In creation there is no evil; all is good. Certain qualities and natures innate in some men and apparently blameworthy are not so in reality. For example, from the beginning of his life you can see in a nursing child the signs of desire, of anger, and of temper. Then, it may be said, good and evil are innate in the reality of man, and this is contrary to the pure goodness of nature and creation. The answer to this is that desire, which is to ask for something more, is a praiseworthy quality provided that it is used suitably. So, if a man has the desire to acquire science and knowledge, or to become compassionate, generous and just, it is most praiseworthy. If he exercises his anger and wrath against the bloodthirsty tyrants who are like ferocious beasts, it is very praiseworthy; but if he does not use these qualities in a right way, they are blameworthy. …
Some Answered Questions, pp. 250, 251.
12 cindy Sep 5, 2005
yes keep sharing! even your anger. In my life i always prefer brutal honesty or hard truth to BS, even when it is coming from a doctor.
never be afraid to share. i dont think that is who you are.
i think one of the things i like most about you is your inquisitive/ enquiring mind. i see that in your writings. keep it up!
finally, have been and will continue to keep your family in my prayers.
peace cindy
13 renate Sep 6, 2005
My anger about Hurricane Katrina’s aftermath centers on the fact that none of the agencies anticipated that the levees would break! They also did not have a plan to evacuate people who did not have cars — They could have set up tent cities in a safe area and bused people there. It is dispicable that the hospitals were not first on the evacuation list. What also angers me is that our society encourages pet ownership, yet when an emergency strikes the evacuation does not involve rescuing the companion animals ALONG with the humans! How horrible it must have been for little traumatized children to have their pets pulled out of their arms as they were loaded onto buses!

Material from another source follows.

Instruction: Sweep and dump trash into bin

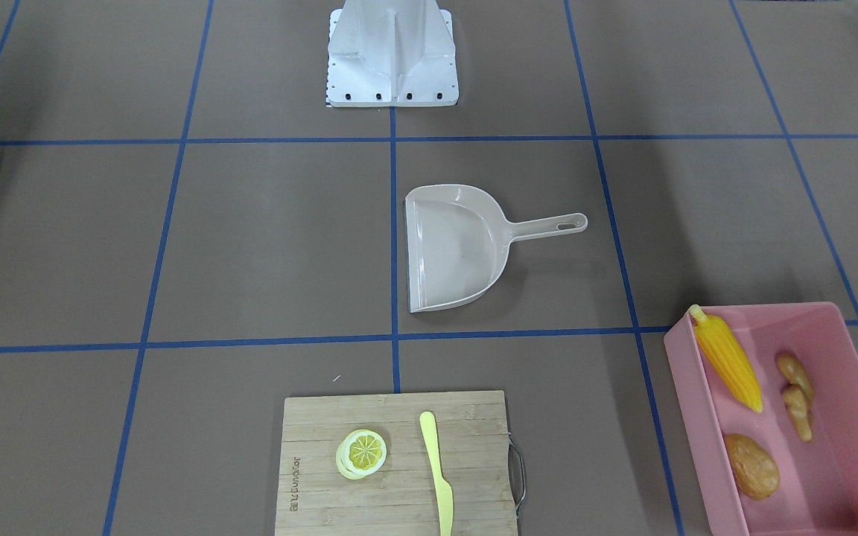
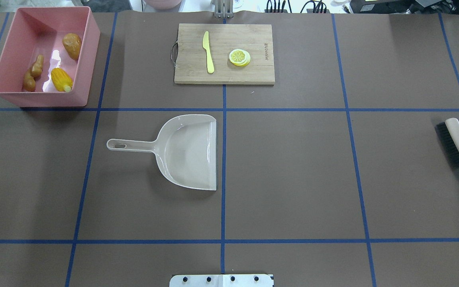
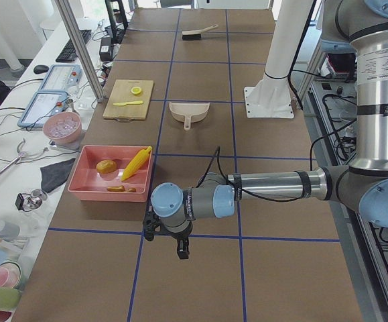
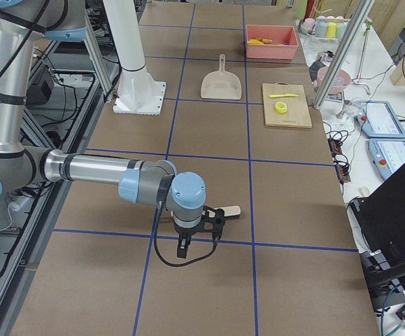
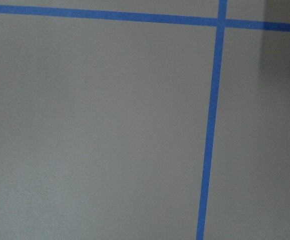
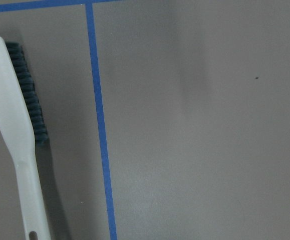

We really must rethink our shelters and allow those of us who have companion animals to stay in a shelter with them.
14 Michelle Sep 6, 2005
Welcome to the world of blogging. Can’t wait to get caught up on your previous posts and the comments left by your readers. Just finished reading your thoughts about anger. I tend to agree. I choose to see anger as a friend with a purpose, to want to feel it and learn from it just as I would any of my other emotions. Like any emotion it is the voice of my spirit, calling out, wanting to be heard. And when I take the time to listen, to connect, then my spirit becomes stronger and I am better able to meet the needs of myself and the world around me. Can’t wait to read more from you!
15 mb Sep 7, 2005
YOUR ANGER IS FINE…
NO ANGER FOR ALL THAT IS OCCURING WOULD BE PURE INSANITY — FOR IF YOU DO NOT FEEL ANGER ABOUT ALL OF THESE THINGS, WHAT EXACTLY IS THE POINT???
Glad you put words to all the things I’ve felt as well — and let me say that sometimes being a pissed off woman is just fine and dandy — we don’t wear it 24/7, but keeping it wrapped about the unjustified ironies is completely human.